On 4/12/2014 5:12 AM, [email protected] wrote:

"If you had the faith of a mustard seed, you could move mountains."

>
There is an element of faith in the enlightenment tradition - we have to have faith that the goal of enlightenment is attainable.

This is because the notion of "enlightenment" is not given in common sense; that is, we aren't born with an innate sense that there is a additional enlightened state of consciousness . We learn about the enlightened state from verbal testimony or by reading about it in the scriptures. The notion of an enlightened state is not something that most people know about. We know about the enlightenment tradition from our teachers - we have to take it on faith that such a state exists, until we experience it for ourselves.

However, faith alone will not bring the experience of enlightenment itself - for that you need a yoga, a means. The idea is that if one person on the planet can become enlightened, so can others - that's why they call it a tradition. Buddha was the first historical yogin in India.

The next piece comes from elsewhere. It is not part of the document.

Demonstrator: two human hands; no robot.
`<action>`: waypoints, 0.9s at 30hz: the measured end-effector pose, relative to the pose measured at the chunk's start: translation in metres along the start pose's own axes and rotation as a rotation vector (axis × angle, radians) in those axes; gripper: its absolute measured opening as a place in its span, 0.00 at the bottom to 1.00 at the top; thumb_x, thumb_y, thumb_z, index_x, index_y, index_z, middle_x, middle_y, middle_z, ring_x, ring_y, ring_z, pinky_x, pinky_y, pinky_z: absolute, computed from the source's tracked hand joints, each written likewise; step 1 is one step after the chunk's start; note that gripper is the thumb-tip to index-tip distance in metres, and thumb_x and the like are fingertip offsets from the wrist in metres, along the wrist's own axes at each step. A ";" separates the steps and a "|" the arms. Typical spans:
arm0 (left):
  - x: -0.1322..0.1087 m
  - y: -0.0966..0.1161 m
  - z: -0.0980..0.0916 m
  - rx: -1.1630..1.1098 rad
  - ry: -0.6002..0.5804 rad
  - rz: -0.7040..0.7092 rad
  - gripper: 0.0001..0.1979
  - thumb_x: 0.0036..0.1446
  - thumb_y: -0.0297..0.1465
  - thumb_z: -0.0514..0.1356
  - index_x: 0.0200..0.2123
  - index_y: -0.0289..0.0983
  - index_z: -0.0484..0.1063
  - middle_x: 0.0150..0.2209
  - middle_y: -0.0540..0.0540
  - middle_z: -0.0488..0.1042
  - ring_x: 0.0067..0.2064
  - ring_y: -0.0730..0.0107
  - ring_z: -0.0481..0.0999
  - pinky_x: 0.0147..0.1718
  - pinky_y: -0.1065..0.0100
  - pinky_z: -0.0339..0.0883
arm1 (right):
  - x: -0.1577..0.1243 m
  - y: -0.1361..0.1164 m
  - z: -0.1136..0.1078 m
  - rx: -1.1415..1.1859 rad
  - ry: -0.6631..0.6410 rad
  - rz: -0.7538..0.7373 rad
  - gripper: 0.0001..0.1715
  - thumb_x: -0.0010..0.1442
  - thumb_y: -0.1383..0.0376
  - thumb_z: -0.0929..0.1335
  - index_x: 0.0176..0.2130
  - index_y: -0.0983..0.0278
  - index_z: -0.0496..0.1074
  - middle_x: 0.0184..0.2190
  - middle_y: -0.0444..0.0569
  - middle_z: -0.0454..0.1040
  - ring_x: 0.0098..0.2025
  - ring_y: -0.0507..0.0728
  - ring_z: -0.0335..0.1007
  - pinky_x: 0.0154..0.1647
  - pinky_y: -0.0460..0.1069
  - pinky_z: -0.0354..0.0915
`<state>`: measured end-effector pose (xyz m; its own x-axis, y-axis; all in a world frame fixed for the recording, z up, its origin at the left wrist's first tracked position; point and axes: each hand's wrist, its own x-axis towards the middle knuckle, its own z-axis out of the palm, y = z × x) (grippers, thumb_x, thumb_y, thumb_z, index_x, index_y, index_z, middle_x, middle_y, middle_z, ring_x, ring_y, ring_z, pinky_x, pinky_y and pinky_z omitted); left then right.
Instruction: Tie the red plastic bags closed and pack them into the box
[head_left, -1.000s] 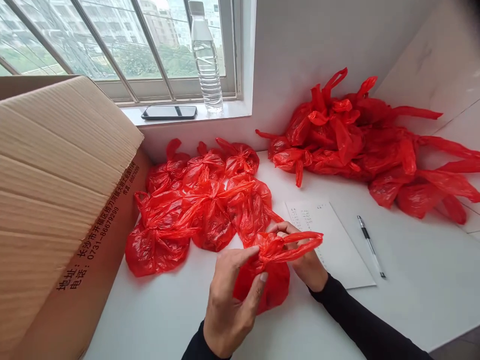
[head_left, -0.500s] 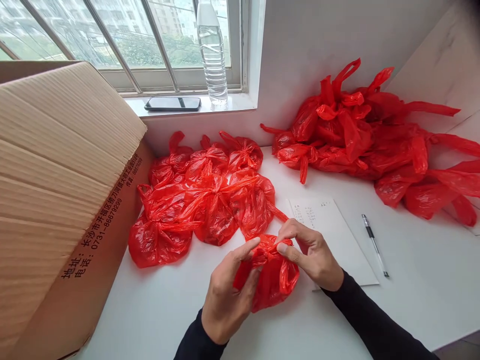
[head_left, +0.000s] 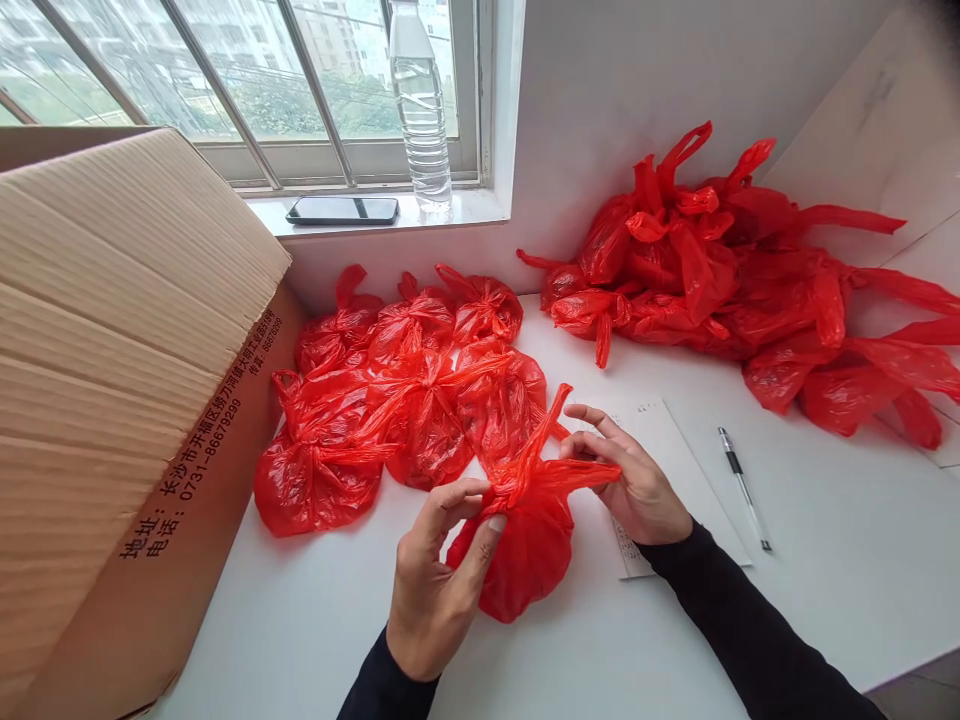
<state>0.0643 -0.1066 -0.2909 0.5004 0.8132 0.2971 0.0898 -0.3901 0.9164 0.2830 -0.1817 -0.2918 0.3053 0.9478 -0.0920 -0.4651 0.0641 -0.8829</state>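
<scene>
Red plastic bag [head_left: 529, 565] at the white table [head_left: 300, 630], before other knotted bags [head_left: 427, 400]. Left hand [head_left: 442, 575] pinches its gathered neck [head_left: 511, 488]; right hand [head_left: 637, 490] half-curls beside 1 strap [head_left: 574, 474], grip unclear. Probably best: a snug pinch at the neck, 2 straps tensioned evenly.

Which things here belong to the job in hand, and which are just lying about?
Likely part of it:
red bag, pinched by the left hand; right hand at a handle
bag cluster behind it
bag pile

Seemingly lying about:
phone
bottle
pen
paper
cardboard box
</scene>
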 end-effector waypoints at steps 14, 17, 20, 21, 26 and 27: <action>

"A man is the measure of a man."


shraddhaa is translated as "Faith" which can mean trust, or belief without proof. The Hebrew word translated as "faith" means something along the lines of "strong [in God]" and the Greed word means something like "intuitive knowledge."

"Grok" in the original sense of the Martian word for "drink" seems to contain a bit of the same feel.


In the context of the siddhis, how about "absolute stability" of samadhi?

The placebo effect might be related to that, in the same way that mind-wandering is related to pure consciousness.